In the entries below, find the line containing "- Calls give" and the line containing "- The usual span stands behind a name". Copy those two lines and everything between them exactly, and only that.

▶ _EXERCISE MATERIAL_
......

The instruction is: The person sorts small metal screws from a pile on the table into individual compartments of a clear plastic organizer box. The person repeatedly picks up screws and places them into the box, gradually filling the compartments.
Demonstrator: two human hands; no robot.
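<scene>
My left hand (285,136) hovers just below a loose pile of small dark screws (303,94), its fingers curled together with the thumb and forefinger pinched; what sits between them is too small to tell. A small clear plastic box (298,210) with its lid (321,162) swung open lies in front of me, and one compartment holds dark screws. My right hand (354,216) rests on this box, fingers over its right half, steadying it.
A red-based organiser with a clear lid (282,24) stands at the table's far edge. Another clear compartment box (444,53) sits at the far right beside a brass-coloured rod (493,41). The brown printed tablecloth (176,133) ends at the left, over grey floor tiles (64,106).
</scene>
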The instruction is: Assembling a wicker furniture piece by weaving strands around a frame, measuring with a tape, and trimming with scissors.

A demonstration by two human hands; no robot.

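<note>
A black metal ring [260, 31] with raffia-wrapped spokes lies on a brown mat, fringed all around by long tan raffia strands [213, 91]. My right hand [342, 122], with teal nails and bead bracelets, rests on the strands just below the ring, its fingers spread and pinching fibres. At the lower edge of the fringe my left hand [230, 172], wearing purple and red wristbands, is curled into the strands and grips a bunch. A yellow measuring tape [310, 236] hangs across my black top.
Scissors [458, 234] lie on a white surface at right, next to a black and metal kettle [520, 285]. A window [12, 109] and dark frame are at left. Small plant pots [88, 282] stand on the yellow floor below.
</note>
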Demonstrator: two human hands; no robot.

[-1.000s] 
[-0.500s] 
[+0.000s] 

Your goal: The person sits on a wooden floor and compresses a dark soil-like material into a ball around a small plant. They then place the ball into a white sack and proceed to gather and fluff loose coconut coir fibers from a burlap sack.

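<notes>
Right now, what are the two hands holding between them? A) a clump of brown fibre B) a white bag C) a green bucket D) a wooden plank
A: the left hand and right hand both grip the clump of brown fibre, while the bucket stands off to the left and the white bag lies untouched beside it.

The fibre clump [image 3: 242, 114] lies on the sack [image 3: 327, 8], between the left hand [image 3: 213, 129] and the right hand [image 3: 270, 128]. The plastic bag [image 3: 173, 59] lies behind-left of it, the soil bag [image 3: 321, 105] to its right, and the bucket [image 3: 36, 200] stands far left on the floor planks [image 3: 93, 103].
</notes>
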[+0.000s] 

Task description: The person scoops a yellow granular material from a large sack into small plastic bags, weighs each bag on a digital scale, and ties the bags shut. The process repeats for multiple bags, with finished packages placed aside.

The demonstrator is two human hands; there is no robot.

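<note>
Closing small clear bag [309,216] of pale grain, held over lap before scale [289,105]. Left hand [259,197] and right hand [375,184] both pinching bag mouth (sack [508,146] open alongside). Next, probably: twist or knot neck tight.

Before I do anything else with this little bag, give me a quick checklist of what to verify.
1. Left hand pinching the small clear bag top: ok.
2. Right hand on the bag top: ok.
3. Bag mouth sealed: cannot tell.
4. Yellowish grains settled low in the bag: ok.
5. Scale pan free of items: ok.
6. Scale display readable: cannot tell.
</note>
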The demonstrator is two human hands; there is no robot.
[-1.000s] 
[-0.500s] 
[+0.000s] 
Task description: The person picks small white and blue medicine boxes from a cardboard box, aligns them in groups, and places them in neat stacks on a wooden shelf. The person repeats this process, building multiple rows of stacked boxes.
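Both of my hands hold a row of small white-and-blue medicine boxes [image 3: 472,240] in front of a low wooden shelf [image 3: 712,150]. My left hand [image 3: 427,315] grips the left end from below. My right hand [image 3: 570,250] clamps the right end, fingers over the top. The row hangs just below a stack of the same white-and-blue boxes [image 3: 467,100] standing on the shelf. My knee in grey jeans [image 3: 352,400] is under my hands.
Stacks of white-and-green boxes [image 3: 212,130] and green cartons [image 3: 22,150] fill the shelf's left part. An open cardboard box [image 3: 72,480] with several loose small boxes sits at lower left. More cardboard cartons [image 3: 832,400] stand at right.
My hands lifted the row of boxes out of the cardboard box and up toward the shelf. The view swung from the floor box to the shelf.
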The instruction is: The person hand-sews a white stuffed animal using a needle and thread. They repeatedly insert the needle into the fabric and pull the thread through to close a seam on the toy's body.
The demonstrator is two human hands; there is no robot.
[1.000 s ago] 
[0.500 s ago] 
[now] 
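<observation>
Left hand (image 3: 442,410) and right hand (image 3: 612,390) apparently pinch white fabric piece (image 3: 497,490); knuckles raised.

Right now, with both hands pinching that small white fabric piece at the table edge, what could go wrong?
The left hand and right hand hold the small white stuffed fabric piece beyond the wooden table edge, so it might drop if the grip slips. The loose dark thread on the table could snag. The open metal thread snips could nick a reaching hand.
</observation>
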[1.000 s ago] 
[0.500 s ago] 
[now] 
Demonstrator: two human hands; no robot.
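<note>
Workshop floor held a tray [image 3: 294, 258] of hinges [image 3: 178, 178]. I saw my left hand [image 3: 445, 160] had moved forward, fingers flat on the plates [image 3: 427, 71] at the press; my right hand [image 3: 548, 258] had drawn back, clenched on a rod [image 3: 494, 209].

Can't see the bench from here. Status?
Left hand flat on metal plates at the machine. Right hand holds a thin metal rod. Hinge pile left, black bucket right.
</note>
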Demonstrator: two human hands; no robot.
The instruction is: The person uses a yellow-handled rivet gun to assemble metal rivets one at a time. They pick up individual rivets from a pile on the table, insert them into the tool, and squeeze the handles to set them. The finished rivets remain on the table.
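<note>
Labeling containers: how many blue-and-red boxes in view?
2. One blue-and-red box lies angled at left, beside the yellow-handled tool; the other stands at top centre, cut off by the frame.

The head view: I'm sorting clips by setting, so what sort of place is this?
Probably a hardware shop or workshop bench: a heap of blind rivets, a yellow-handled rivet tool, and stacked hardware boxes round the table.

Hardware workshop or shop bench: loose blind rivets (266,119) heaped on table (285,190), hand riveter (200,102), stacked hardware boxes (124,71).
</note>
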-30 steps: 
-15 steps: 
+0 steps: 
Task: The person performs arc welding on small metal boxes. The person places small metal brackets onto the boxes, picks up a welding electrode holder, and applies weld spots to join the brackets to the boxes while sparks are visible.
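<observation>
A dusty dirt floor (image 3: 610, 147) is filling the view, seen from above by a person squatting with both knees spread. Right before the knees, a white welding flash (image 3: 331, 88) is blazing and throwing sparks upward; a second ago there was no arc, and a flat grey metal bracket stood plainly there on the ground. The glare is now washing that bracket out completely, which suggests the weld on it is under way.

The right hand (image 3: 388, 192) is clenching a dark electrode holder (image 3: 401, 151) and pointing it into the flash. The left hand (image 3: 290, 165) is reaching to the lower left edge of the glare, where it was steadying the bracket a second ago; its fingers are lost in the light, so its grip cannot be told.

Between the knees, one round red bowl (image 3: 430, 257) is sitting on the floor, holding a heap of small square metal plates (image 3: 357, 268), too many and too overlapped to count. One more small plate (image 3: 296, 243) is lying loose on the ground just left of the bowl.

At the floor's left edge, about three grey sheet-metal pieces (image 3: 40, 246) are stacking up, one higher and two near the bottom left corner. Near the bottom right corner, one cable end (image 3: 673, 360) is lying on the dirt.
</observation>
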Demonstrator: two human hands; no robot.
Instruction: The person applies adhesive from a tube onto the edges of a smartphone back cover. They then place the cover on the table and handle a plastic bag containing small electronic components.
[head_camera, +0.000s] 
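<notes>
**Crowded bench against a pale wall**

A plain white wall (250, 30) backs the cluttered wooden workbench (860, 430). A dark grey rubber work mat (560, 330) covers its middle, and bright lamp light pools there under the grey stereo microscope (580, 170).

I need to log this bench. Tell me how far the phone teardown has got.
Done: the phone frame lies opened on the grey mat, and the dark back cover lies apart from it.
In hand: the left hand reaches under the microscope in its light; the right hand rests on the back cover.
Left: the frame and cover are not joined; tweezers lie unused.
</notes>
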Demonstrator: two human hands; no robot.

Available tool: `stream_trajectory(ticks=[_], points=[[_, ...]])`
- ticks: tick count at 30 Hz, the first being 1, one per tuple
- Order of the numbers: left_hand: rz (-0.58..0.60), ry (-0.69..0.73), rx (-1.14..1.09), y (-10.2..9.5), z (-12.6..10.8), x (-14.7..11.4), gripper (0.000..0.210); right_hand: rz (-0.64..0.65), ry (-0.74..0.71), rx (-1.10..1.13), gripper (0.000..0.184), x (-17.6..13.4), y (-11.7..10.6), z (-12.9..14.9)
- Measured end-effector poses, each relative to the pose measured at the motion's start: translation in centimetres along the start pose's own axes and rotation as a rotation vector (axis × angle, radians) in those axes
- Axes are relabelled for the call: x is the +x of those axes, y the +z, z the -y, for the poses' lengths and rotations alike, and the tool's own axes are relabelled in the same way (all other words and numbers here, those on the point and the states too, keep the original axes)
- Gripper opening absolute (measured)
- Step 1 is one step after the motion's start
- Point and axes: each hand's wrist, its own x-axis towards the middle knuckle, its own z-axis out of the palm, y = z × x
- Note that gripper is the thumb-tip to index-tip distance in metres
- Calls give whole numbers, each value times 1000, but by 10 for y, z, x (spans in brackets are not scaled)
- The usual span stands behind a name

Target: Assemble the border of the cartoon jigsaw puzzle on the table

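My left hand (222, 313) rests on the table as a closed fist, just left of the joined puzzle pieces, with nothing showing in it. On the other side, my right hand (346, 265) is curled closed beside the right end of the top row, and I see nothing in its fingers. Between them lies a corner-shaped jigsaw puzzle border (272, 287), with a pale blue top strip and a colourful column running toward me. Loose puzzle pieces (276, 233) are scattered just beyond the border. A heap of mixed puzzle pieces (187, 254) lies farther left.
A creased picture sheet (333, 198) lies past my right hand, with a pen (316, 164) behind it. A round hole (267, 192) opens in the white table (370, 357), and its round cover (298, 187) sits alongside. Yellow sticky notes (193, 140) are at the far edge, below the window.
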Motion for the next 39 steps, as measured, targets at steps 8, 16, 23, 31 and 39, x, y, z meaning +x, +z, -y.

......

▶ _ANSWER SPACE_
- Calls give whole numbers, each value times 1000, but by 10 for y, z, x (spans in brackets are not scaled)
- The usual span stands behind a name

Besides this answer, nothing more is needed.